Não me choca que o Sr. Quim
por questões instrumentais – afinal tem de colocar o pão em cima da mesa –
abraçasse o establishment para fazer carreira e o pensamento situacionista. Mas
ó sr. Quim, já está reformado, já não é preciso rejeitar a consciência crítica
que desonesta e covardemente pinta por “idiotices”.

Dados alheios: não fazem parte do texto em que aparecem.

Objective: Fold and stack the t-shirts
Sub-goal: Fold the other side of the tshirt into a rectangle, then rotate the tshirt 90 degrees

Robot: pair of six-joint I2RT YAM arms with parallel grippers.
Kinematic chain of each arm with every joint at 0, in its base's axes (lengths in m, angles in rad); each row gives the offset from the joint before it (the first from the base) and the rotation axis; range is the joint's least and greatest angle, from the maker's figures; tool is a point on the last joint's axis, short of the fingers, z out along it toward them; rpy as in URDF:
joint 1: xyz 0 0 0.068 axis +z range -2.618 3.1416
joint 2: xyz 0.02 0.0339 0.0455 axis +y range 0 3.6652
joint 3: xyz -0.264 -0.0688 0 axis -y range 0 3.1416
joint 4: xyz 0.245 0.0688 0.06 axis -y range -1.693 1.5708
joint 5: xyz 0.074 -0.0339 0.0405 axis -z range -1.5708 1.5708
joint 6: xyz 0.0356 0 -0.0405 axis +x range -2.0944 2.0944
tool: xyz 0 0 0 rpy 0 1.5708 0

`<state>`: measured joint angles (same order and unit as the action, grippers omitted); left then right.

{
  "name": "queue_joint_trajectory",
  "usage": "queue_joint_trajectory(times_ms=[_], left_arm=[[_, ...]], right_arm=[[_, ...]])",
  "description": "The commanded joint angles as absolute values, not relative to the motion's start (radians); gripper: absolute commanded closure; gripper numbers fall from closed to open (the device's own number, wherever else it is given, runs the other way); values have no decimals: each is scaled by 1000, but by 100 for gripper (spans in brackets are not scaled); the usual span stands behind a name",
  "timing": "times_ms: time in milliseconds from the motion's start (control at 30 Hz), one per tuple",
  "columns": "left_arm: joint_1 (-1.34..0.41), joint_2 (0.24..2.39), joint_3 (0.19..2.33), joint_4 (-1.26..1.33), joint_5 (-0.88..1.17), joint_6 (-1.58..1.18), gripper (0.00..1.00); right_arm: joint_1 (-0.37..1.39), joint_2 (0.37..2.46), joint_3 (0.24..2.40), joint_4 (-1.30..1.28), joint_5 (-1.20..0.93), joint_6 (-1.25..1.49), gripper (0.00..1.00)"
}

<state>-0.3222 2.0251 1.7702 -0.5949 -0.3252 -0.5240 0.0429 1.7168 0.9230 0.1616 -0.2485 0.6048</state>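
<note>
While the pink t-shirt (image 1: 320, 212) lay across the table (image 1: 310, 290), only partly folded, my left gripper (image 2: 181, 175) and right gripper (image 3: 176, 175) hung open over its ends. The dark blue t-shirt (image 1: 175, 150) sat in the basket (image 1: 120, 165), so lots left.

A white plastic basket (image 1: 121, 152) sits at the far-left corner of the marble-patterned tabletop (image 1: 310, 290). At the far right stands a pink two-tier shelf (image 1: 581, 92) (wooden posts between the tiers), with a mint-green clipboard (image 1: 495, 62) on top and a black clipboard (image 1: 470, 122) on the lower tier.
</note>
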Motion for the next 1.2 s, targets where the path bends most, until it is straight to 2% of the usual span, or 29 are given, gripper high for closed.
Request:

O sr. Quim é um socializado,
um pretenso senador de um cinzentismo acomodado, que se ilude a si mesmo. Assim
fica mais fácil justificar a si próprio a sua submissão ideológica. Andará
pelos cuidados paliativos e ainda procurará um reconhecimentozinho, uma
sinecurazinha.
A intervenção do Sr. Quim no
referido programa foi uma vergonha. Mentiu, mostrou ignorância. Dedique-se aos
ensaios, vá à Torre do Tombo arranjar mais umas fotografias para o próximo
livro, aquilo que sabe razoavelmente fazer, e deixe os outros em paz. Aconselho
a que se despache porque o programa da metadona está em risco. Aproveite
enquanto é tempo.
Comentários
Parabéns!
Também vi o programa.
Tão asqueroso a intervenção dessa criatura...
Pela sua visão esclarecida, pela exigência da sua análise, pelo rigor dos seus comentários. Fico grato. Bem haja!
Já relativamente ao "quim" o que tenho a dizer, é que sempre que ele fala, já sei que dali não vem coisa boa. Aliás, quando a Raquel intervém, o "quim" está está sempre a torcer o nariz e com ar de gozo. Quando ele fala, ou tiro o som, ou mudo de canal.